Given the self-evident truth of this, I’m done.

Well, there’s the guy who raised the issue of how many ships we had in 1916 as if it were somehow relevant. Dunno whether a second person who doubts this assertion can be found, but a single example suffices to answer the question.

Thing is, Romney surely didn’t believe that what he was saying was relevant. But that’s the game he’s decided to play: throw out a bunch of stupid bullshit in hopes that the president drowns under it. The president is right to treat this approach with contempt.

Knock it off or take it to The BBQ Pit.

[ /Moderating ]

Well, I almost agree with this point.
Instead of going with the condescending snark he used, he would have been much more justified in pointing out that we inflated the debt to unreasonable amounts the last time a Republican president made stupid claims about the size of the Navy.
Reagan made a big deal about wanting a “600 ship Navy,” so we kept all sorts of obsolecent hulls on the books for years to give him what he wanted, (that the Navy neither wanted nor needed). I think Obama’s snark should have made a bigger deal that Republican presidents like to talk “fiscal responsibility” out one side of their mouth while trashing fiscal responsibility with their inept handling of unnecessary military procurements and maintenance.

I wonder why that might be.

Perhaps you should say that then, rather than failing to pick holes in Obama’s perfectly valid point about Romney’s naval strategy.

…at at the direction of and personal benefit to then Secretary of the Navy John Lehman, who owns private shipyards where the old buckets were patched together.

Oh, hey, who is advising Romney on Naval matters, again? Oh, right - John Lehman.

Given the link and its references, I’ll agree. He made a valid claim that we are no longer trying to match the doctrine of being able to fight two major wars simultaneously.

Now one could proceed to argue we haven’t been able to for some time, or argue the necessity, or whatever, but that I will accept as a Romney is right. Dammit.

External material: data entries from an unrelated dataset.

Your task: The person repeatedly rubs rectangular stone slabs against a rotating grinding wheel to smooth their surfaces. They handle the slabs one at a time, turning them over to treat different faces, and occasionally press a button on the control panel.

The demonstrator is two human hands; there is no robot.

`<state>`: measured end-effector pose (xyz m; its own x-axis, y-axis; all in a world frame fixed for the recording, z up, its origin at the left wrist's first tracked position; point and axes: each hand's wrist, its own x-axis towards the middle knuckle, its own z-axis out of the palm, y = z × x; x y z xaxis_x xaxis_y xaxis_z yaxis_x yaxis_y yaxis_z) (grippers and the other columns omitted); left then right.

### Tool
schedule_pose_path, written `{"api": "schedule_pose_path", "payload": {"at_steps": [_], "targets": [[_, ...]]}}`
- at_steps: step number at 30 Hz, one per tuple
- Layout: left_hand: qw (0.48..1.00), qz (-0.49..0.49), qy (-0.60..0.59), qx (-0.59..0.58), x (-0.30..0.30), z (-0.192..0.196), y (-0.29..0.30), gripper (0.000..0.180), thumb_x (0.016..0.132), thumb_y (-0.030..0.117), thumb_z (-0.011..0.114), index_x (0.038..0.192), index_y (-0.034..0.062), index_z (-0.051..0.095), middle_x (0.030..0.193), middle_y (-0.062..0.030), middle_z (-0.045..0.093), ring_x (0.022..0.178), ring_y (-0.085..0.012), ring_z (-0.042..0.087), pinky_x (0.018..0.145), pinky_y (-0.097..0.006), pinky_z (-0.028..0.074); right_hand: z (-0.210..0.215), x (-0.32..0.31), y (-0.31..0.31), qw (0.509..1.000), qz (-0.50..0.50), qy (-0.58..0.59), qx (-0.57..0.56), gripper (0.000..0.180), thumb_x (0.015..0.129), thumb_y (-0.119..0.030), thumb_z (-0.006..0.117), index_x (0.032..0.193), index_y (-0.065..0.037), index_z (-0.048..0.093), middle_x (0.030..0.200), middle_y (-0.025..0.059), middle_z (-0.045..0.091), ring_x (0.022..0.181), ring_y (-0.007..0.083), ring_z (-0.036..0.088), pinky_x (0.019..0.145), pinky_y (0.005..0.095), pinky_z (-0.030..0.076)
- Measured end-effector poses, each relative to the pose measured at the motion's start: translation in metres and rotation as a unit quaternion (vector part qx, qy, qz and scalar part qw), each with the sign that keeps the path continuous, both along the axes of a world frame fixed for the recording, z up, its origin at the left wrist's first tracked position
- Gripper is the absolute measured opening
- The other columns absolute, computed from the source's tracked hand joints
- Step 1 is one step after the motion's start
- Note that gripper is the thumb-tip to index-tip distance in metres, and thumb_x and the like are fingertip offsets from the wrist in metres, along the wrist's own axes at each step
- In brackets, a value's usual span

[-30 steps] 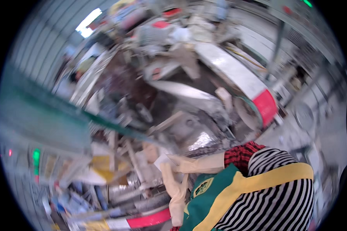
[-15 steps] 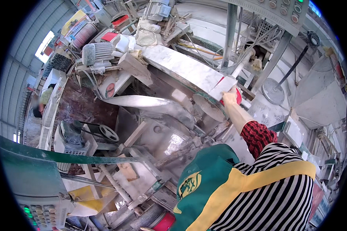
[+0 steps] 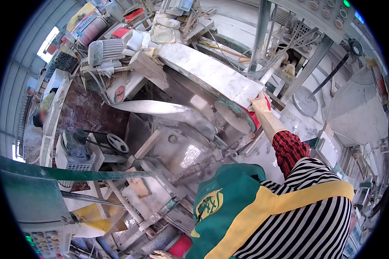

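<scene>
My right hand [image 3: 260, 105], in a pale cream glove, is closed at the near end of a long white slab-like surface [image 3: 207, 71]. Its fingers curl over the corner, beside a bright red part [image 3: 256, 121] of which only slivers show. What lies inside the grip is hidden. A red-and-black checked sleeve [image 3: 289, 149] covers that forearm. Just inside the lower edge, the fingertips of my left hand [image 3: 162, 255] show, stretched out next to a red drum [image 3: 180, 246]. The rest of that hand is out of the picture.
A pale twisted belt [image 3: 160, 108] crosses the dusty machine. To the left are a motor [image 3: 75, 149] and a spoked wheel [image 3: 117, 143]. A metal post [image 3: 260, 36] and a button panel [image 3: 320, 13] stand beyond my right hand. Another person [image 3: 45, 110] is at far left.
My right hand has shifted slightly up at the slab's end, with less of the red part showing on its right. My left fingertips have come into view at the bottom.
</scene>
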<state>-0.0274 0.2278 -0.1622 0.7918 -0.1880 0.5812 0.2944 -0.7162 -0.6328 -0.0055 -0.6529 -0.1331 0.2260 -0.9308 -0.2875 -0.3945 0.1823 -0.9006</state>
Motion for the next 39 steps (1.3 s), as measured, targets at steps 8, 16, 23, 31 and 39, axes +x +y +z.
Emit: {"api": "schedule_pose_path", "payload": {"at_steps": [8,16,23,31,39], "targets": [[0.999,-0.029,-0.022,0.021,0.004,0.049,-0.061,0.041,0.097,0.042,0.060,0.119,0.0081,0.062,0.103,-0.0176,0.065,0.075,-0.0335,0.062,0.054,-0.044,0.047,0.000,-0.011,-0.004,0.993,0.085,0.076,0.002,0.093,0.091,-0.022,0.056,0.155,0.008,-0.003,0.071,0.0183,0.071,0.054,0.0284,0.069,0.049,0.0377,0.057],[0.996,0.008,-0.082,-0.030,0.004,0.076,-0.112,0.045,0.093,0.045,0.065,0.115,0.0059,0.063,0.096,-0.0175,0.062,0.075,-0.0364,0.059,0.055,-0.048,0.046,0.030,0.002,-0.004,0.966,0.110,0.224,0.061,0.075,0.094,-0.023,0.053,0.155,0.000,0.017,0.079,0.0212,0.071,0.058,0.0311,0.069,0.051,0.0455,0.055],[0.906,0.202,0.086,-0.361,-0.002,0.092,-0.091,0.057,0.093,0.042,0.062,0.135,0.0040,0.056,0.134,-0.0225,0.056,0.119,-0.0399,0.054,0.096,-0.050,0.046,0.086,0.080,0.074,0.858,0.439,0.221,-0.149,0.057,0.098,-0.033,0.050,0.150,-0.012,0.044,0.085,0.0171,0.073,0.070,0.0290,0.071,0.068,0.0446,0.058],[0.925,0.102,0.037,-0.363,0.044,0.093,-0.026,0.055,0.088,0.036,0.069,0.130,0.0026,0.056,0.122,-0.0216,0.057,0.114,-0.0408,0.052,0.096,-0.052,0.042,-0.035,0.173,0.257,0.700,0.691,-0.052,-0.176,0.054,0.094,-0.022,0.061,0.145,-0.010,0.051,0.104,0.0161,0.073,0.087,0.0225,0.071,0.077,0.0366,0.058],[0.907,0.120,-0.023,-0.404,0.017,0.107,-0.047,0.031,0.084,0.032,0.067,0.104,0.0088,0.063,0.111,-0.0111,0.062,0.116,-0.0354,0.052,0.104,-0.053,0.036,-0.090,0.152,0.325,0.466,0.855,0.183,-0.132,0.038,0.094,-0.029,0.065,0.124,-0.006,0.065,0.117,0.0156,0.071,0.102,0.0265,0.069,0.085,0.0389,0.057]]}}
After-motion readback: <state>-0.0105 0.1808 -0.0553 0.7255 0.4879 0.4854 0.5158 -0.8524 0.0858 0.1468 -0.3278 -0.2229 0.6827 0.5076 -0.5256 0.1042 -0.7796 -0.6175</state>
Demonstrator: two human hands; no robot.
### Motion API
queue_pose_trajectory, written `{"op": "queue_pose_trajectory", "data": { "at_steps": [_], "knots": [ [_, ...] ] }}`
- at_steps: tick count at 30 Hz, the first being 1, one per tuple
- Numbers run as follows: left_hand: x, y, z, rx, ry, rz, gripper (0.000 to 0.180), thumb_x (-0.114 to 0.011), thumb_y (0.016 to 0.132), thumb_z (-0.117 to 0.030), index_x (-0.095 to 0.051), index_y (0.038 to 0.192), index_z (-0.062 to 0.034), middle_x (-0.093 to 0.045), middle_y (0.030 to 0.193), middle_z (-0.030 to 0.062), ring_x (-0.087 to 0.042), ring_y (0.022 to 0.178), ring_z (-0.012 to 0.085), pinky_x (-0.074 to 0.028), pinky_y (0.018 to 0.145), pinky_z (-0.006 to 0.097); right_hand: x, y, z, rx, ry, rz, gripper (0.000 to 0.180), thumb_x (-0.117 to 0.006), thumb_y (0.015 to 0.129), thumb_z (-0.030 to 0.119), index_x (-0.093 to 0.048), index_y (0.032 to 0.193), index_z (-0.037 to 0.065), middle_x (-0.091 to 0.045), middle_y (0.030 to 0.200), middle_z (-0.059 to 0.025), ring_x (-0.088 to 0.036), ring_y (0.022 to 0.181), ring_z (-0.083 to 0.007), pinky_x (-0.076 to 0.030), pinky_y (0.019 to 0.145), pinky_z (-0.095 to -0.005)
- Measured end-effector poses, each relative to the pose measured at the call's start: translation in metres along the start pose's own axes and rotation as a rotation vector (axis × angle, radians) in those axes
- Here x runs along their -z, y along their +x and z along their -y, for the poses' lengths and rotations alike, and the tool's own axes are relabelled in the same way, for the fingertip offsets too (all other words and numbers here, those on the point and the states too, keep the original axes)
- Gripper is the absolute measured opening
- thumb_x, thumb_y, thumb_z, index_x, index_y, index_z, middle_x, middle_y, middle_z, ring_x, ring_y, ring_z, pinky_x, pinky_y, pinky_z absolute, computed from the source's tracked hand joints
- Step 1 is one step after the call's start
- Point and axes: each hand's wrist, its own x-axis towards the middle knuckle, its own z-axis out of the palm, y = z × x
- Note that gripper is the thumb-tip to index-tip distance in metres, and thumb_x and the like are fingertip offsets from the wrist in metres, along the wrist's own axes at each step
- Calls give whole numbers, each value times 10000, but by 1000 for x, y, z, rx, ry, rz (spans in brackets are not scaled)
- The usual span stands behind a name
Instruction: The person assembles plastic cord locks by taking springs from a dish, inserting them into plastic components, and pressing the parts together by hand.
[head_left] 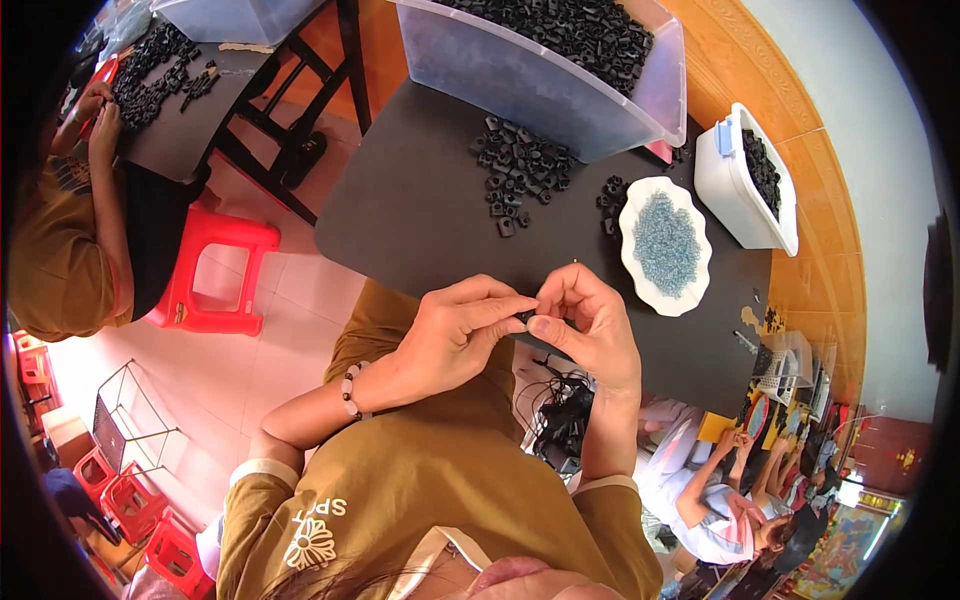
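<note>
Between the fingertips of my two hands is a small black plastic part (524, 316), mostly covered by the fingers. My left hand (455, 335), a beaded bracelet on its wrist, pinches one side of it. The thumb and index finger of my right hand (597, 325) close on the other side. Both hands are just over the near edge of the dark table (400, 190). Beyond them lies a loose pile of similar black parts (520, 165). To the right of the pile, a white scalloped dish (668, 307) holds many tiny bluish, shiny pieces (665, 243) too small to make out.
A clear plastic bin (500, 95) full of black parts stands at the table's back, beside a smaller white bin (715, 185). At left, a co-worker (75, 250) handles black parts at another table, near a red stool (215, 270). More people (715, 510) sit at right.
</note>
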Motion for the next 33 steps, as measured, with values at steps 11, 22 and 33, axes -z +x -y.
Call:
{"op": "queue_pose_trajectory", "data": {
  "at_steps": [11, 22, 33],
  "knots": [
    [14, -9, 11, 53, -94, -30, 240, -732, 903, -32, -745, 1143, -31, -697, 955, 82, -640, 773, 174, -515, 681, 286, -6, 23, 6, 17, -89, -61, 146, -705, 961, 85, -664, 1080, 11, -644, 865, 20, -592, 860, -34, -490, 766, -214],
    [23, -14, 13, 112, -77, -67, 220, -738, 916, -71, -746, 1132, -26, -700, 934, 78, -632, 767, 155, -510, 682, 275, -7, 77, -8, 435, -1153, -361, 162, -728, 868, 99, -729, 1029, 88, -674, 892, -98, -628, 882, -319, -518, 723, -428],
    [21, -10, 11, 70, -115, -74, 244, -733, 905, -29, -749, 1148, -38, -704, 941, 75, -641, 784, 158, -516, 694, 278, -4, 41, 1, 356, -771, -395, 166, -700, 921, 38, -716, 1087, 43, -686, 863, -68, -615, 685, -138, -492, 633, -265]
  ]
}}
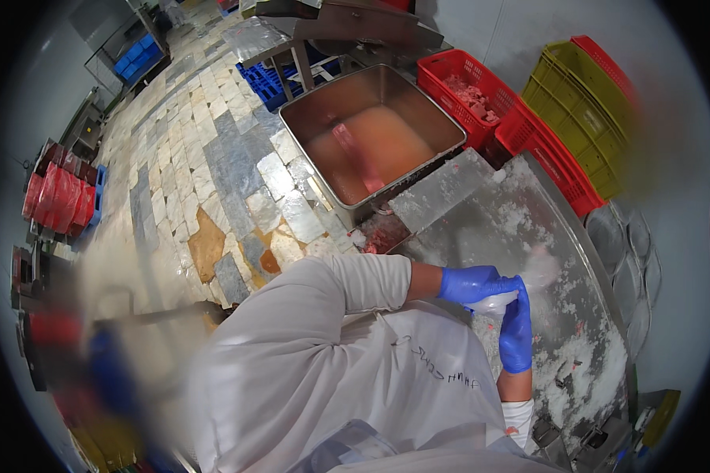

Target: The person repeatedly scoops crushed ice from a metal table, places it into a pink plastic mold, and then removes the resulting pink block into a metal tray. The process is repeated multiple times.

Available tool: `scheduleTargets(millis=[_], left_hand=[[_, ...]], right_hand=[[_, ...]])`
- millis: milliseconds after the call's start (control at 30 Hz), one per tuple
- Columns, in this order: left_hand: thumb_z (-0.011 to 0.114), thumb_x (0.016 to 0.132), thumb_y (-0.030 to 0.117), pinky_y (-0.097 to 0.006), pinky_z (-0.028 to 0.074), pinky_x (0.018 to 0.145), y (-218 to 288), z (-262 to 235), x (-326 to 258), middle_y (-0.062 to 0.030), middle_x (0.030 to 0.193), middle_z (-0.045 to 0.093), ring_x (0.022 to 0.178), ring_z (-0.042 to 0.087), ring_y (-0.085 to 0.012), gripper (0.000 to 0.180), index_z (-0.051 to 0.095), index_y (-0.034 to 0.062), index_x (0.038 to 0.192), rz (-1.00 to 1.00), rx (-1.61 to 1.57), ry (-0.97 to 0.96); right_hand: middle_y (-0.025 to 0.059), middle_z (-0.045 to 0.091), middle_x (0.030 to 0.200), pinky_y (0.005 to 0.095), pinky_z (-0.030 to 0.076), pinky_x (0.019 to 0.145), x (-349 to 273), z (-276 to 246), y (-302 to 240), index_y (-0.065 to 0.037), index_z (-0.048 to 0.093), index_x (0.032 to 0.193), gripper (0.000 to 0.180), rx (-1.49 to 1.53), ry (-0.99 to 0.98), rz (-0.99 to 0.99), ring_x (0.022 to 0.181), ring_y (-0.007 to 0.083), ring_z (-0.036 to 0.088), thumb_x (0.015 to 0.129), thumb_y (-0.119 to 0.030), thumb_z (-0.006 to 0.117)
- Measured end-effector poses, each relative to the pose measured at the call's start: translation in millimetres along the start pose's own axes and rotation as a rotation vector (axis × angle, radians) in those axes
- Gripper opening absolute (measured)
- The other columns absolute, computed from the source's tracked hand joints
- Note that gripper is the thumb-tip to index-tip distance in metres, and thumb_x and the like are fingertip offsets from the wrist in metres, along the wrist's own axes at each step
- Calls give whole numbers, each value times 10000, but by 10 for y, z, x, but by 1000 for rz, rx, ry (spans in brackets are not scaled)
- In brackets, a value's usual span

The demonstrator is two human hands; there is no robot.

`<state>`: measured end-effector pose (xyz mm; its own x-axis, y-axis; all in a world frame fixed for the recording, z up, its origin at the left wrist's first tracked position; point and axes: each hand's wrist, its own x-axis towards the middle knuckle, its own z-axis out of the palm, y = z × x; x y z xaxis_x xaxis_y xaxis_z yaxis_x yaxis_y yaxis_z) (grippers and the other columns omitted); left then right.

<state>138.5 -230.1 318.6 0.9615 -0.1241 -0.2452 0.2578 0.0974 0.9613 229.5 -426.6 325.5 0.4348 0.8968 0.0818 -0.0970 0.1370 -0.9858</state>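
Over the ice-strewn grey metal table, the blue-gloved left hand and blue-gloved right hand grip a slim, glossy white piece, both touching it, its long axis pointing toward the table's wall-side edge.

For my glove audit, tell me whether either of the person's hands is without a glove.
No, the left hand and the right hand both wear blue gloves.
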Motion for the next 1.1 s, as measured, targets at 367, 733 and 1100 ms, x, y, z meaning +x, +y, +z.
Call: scheduleTargets(millis=[367,733,1100], left_hand=[[832,758,257,-494,529,836,-2,33,258,-185,995,699,948,683,-415,418,636,79,1081,507,819,384],[739,741,82,-406,553,853,-169,-86,377,-171,1038,696,975,714,-320,486,571,53,1196,452,455,69],[712,943,78,-359,501,1017,-248,72,338,-109,1269,623,1160,608,-191,550,498,10,1445,340,117,-150]], right_hand=[[113,665,1298,325,509,997,29,-43,68,47,597,1380,501,-650,396,-135,1155,173,635,898,-3,726],[42,686,1177,310,515,957,-260,-180,-154,-13,644,1253,519,242,83,264,1056,123,642,779,-111,834],[177,646,1299,418,533,986,-903,-821,-1714,-10,560,1371,516,-1131,768,-761,1142,305,658,921,-189,739]])
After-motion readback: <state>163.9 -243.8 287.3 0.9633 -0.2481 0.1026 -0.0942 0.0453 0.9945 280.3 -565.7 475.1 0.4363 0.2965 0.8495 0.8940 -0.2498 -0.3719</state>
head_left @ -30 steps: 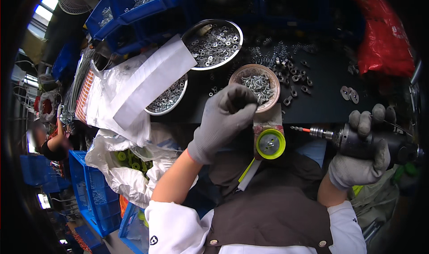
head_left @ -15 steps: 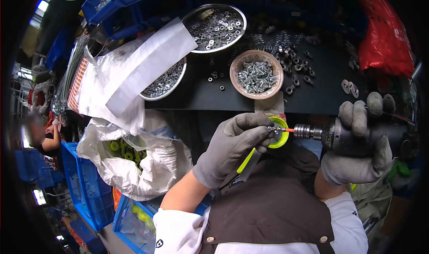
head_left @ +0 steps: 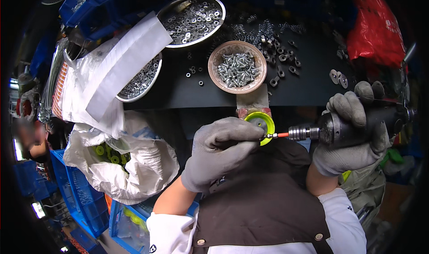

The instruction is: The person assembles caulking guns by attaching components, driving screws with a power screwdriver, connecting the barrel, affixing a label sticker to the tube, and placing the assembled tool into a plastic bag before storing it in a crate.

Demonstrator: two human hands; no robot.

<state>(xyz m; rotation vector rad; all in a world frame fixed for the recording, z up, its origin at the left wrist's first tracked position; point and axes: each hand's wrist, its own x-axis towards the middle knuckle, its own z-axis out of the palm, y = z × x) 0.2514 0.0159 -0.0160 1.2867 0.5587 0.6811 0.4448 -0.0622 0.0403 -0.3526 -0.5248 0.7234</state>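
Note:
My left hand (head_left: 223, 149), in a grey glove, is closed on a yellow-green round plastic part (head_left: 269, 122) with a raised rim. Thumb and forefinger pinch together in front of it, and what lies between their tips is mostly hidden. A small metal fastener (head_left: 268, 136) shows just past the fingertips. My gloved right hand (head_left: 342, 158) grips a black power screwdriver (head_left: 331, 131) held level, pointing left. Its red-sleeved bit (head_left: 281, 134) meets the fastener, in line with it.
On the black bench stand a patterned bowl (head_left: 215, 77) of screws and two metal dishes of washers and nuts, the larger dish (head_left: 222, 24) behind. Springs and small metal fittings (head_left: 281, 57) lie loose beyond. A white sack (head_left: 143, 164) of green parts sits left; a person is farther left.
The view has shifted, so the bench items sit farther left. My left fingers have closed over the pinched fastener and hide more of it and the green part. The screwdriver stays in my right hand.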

I have a hard time reconciling the quote with the stated numerical count of 287 ships. As others have said, the only way I can parse that sentence is to mean we currently have more than 300 ships and will reduce to 300 by 2019. I give Romney partial credit, but then take them back for not mentioning that we have more ships now than we did under Bush.

The page mentions 287 deployable ships, 114 deployed ships, and 56 ships underway. 114 + 56 = 170 ships. I imagine the balance 287 - 170 = 117 ships are in ports getting serviced or whatever.

And yet I’ve already quoted where Obama went on to say essentially that.

Romney went for the sound bite, and Obama cut him off at the knees with the better sound bite.

[QUOTE= RickJay]
I wonder why that might be.
[/QUOTE]

Snerk!

I didn’t get that at all. His argument to me seemed to be that the Navy said we need 313 ships, and we only have 287 (because we’ve underfunded the military). He threw in (in what I took as an aside, a sound bite, a little illustration) that 287 is fewer than we had almost 100 years ago.

But that’s not a good illustration. It’s at best misleading and at worst it demonstrates a fundamental misunderstanding of what constitutes naval power in today’s military. Even as an aside, it is problematic.

rogerbox,

I’ve returned to report that the consensus is that Taiwan is very defensible and China is nowhere near capable of “overrunning” Taiwan.

You can argue that it’s not a good illustration, or that it’s irrelevant to any serious discussion of military capability, and you’re probably right about that, but that wasn’t my point. Romney’s main thrust is that the military was underfunded and he’ll fix that. He gave the 313 vs 287 ships example to illustrate that point, and in that regard, I think he’s kind of got a point.